▶ **Exercise input**:
-*-

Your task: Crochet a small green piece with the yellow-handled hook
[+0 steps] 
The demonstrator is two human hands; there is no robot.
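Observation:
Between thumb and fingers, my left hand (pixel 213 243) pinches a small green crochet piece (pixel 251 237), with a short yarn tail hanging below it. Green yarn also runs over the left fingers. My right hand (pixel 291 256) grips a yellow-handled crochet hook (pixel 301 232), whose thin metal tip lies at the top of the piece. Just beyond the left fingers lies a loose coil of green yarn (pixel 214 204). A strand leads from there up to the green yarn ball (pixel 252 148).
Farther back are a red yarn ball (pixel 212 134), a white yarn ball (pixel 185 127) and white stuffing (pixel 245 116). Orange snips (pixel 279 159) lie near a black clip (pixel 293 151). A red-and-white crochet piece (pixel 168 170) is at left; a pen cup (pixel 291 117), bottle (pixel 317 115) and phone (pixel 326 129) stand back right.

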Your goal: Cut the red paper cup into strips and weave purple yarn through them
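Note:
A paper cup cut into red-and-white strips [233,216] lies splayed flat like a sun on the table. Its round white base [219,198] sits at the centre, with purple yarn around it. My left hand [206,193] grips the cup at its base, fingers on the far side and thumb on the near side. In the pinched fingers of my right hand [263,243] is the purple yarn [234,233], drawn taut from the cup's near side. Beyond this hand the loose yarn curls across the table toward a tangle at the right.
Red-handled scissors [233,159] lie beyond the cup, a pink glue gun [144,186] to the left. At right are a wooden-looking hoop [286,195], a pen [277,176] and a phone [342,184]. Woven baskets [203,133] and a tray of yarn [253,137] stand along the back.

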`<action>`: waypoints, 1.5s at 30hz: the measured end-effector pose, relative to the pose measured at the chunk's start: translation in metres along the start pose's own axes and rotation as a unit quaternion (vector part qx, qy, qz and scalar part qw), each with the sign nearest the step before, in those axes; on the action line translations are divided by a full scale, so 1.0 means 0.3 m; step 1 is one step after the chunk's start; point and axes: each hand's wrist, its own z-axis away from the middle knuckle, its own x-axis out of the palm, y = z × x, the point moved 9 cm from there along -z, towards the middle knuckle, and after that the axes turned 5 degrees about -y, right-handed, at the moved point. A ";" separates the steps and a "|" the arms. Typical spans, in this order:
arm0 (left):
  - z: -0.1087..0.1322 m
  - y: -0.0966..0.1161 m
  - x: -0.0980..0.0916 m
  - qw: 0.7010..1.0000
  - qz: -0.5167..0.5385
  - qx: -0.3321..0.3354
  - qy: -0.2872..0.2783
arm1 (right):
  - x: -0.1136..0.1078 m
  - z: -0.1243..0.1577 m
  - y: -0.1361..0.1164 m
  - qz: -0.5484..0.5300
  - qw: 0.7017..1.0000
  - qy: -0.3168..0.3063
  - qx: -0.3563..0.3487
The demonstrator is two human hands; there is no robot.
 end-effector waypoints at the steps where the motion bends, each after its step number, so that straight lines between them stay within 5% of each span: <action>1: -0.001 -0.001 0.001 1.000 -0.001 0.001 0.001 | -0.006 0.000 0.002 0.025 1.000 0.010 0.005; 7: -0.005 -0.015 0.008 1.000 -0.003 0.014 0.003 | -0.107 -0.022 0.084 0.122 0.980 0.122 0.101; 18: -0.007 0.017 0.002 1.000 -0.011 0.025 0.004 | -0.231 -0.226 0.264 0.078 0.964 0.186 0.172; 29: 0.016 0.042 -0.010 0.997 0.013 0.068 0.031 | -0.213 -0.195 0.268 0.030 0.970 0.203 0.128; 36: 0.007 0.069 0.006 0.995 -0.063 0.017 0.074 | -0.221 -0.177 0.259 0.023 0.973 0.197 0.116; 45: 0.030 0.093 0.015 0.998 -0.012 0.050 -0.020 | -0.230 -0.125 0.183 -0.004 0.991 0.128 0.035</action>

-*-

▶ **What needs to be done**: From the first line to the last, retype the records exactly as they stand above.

▶ **Response below**:
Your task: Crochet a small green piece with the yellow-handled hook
[+0 steps] 
The demonstrator is two human hands; there is no robot.
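Observation:
Between thumb and fingers, my left hand (pixel 213 243) pinches a small green crochet piece (pixel 251 237), with a short yarn tail hanging below it. Green yarn also runs over the left fingers. My right hand (pixel 291 256) grips a yellow-handled crochet hook (pixel 301 232), whose thin metal tip lies at the top of the piece. Just beyond the left fingers lies a loose coil of green yarn (pixel 214 204). A strand leads from there up to the green yarn ball (pixel 252 148).
Farther back are a red yarn ball (pixel 212 134), a white yarn ball (pixel 185 127) and white stuffing (pixel 245 116). Orange snips (pixel 279 159) lie near a black clip (pixel 293 151). A red-and-white crochet piece (pixel 168 170) is at left; a pen cup (pixel 291 117), bottle (pixel 317 115) and phone (pixel 326 129) stand back right.
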
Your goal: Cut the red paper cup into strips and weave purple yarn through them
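Note:
A paper cup cut into red-and-white strips [233,216] lies splayed flat like a sun on the table. Its round white base [219,198] sits at the centre, with purple yarn around it. My left hand [206,193] grips the cup at its base, fingers on the far side and thumb on the near side. In the pinched fingers of my right hand [263,243] is the purple yarn [234,233], drawn taut from the cup's near side. Beyond this hand the loose yarn curls across the table toward a tangle at the right.
Red-handled scissors [233,159] lie beyond the cup, a pink glue gun [144,186] to the left. At right are a wooden-looking hoop [286,195], a pen [277,176] and a phone [342,184]. Woven baskets [203,133] and a tray of yarn [253,137] stand along the back.
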
`<action>`: waypoints, 1.5s at 30hz: the measured end-effector pose, relative to the pose measured at the chunk's start: translation in metres along the start pose's own axes and rotation as a unit quaternion (vector part qx, qy, qz and scalar part qw), each with the sign nearest the step before, in those axes; on the action line translations are divided by a full scale, so 1.0 means 0.3 m; step 1 is one step after the chunk's start; point and axes: each hand's wrist, its own z-axis away from the middle knuckle, its own x-axis out of the palm, y = z × x, the point moved 9 cm from there along -z, towards the middle knuckle, and after that the axes turned 5 degrees about -y, right-handed, at the moved point. A ";" separates the steps and a "|" the arms. Typical spans, in this order:
arm0 (left):
  - z: -0.1087..0.1322 m
  - y: -0.0966..0.1161 m
  - x: -0.0980..0.0916 m
  - qw: 0.7010..1.0000
  - qz: -0.5167..0.5385
  - qx: -0.3321..0.3354
  - qy: -0.2872..0.2783
arm1 (right):
  - x: -0.1136..0.1078 m
  - z: -0.1243..0.1577 m
  - y: -0.1361..0.1164 m
  - qz: -0.5484..0.5300
  - qw: 0.7017..1.0000
  - qy: -0.3168..0.3063
  - qx: -0.3563..0.3487
The demonstrator is two human hands; there is no robot.
 end-effector waypoints at the steps where the motion bends, each after its step number, so that straight lines between them stay within 5% of each span: <action>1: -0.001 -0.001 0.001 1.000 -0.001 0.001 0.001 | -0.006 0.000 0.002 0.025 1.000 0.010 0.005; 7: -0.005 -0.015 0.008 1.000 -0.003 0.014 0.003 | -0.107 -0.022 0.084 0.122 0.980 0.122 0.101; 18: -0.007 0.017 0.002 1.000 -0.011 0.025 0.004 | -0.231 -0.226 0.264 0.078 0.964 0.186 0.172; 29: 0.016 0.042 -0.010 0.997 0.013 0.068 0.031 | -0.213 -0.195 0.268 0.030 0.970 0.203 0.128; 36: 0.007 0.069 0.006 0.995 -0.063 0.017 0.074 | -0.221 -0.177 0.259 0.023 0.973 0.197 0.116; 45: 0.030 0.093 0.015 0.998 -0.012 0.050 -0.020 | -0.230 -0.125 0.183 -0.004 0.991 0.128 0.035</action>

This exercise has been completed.